Monday, October 5, 2009


I have always found it quite interesting that for the past 20 years, top management for larger bankrupt companies require handsome retention and success bonuses for getting a company through a bankruptcy.

Here is an article from the NY Times setting the stage for the Chicago Tribune bonuses. The Tribune is in bankruptcy as the newspaper industry fights going the way of the slide rule and the typewriter. The theory of these bonuses is that people have to work very hard and they should be rewarded. And if they don't get a bonus, the good people will leave.

While some bonus may be appropriate to retain people, the total situation should always be considered. For example, yes, the people have to work hard.
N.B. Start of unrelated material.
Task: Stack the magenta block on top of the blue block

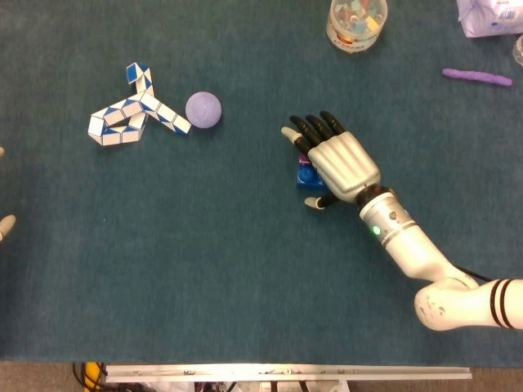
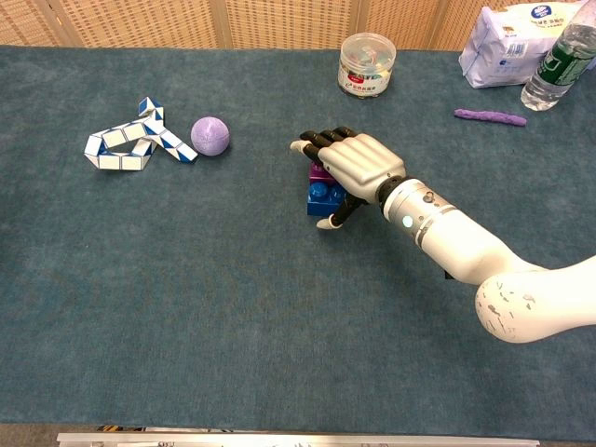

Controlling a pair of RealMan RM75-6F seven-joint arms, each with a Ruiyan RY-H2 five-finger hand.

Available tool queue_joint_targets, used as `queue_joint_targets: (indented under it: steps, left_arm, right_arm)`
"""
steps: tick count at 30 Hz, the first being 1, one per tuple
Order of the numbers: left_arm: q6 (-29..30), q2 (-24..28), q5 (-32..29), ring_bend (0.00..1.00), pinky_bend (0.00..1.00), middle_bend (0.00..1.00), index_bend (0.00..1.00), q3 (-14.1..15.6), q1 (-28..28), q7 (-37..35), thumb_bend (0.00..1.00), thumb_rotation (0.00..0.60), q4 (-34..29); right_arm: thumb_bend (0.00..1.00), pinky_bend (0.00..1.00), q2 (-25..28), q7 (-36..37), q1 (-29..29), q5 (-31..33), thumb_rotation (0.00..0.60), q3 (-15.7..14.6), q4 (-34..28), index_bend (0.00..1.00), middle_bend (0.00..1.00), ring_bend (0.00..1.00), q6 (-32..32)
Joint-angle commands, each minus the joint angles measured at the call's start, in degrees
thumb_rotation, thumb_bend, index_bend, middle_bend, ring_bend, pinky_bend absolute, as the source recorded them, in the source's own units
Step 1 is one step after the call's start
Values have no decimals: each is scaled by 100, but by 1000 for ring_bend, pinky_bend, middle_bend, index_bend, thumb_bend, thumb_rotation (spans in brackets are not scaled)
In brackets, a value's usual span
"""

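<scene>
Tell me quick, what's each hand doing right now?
Left hand: only fingertips show; cannot tell.
Right hand: over the magenta block and blue block; grip cannot be told.

We see the magenta block (image 2: 318, 172) only as a sliver; the right hand (image 2: 358, 168) covers the rest, and contact between them cannot be confirmed. The blue block (image 2: 321, 198) is partly covered. At the counter's (image 1: 204, 269) left edge, the left hand (image 1: 5, 224) is cut off; only fingertips show.

Right hand (image 1: 343, 162): silver-grey shell, black fingers (image 1: 315, 124) with pale tips. White glossy forearm, green indicator light at wrist. Black stripes banding the upper arm.
</scene>
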Motion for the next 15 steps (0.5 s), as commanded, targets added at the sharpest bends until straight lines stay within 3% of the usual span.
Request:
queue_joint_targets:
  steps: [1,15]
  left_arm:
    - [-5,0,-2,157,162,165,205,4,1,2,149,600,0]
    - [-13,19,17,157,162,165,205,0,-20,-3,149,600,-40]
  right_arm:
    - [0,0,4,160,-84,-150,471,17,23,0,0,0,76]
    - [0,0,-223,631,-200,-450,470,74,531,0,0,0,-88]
I am unaware of many jobs where you don't have to work hard. And yes, they need to rewarded for their efforts. Yet many people have had their wages frozen or reduced due to the lack of profitability afflicted thousands of companies.

And, yes, the good people will leave. Although, who is hiring in the newspaper industry? My experience is that the really good people may leave anyway. For them the issue is not the golden handcuff known as a retention bonus. For them the issue is the certainty of having a job. Put aside whether anyone has employment certainty anywhere these days.

So, retention bonuses for large groups of managers who were at the helm when the ship was grounded? You could bring in an outside firm to run the company or augment the team. But then, that may or may not be the best bargain either.

Cheers, Mike

1 comment:

  1. I can understand why you'd fork over more to keep people motivated and/or around. It's all a matter of whether you're doing that foolishly and across the board or if you're targeting the folks who aren't responsible for the tailspin but who do offer a chance at fixing problems.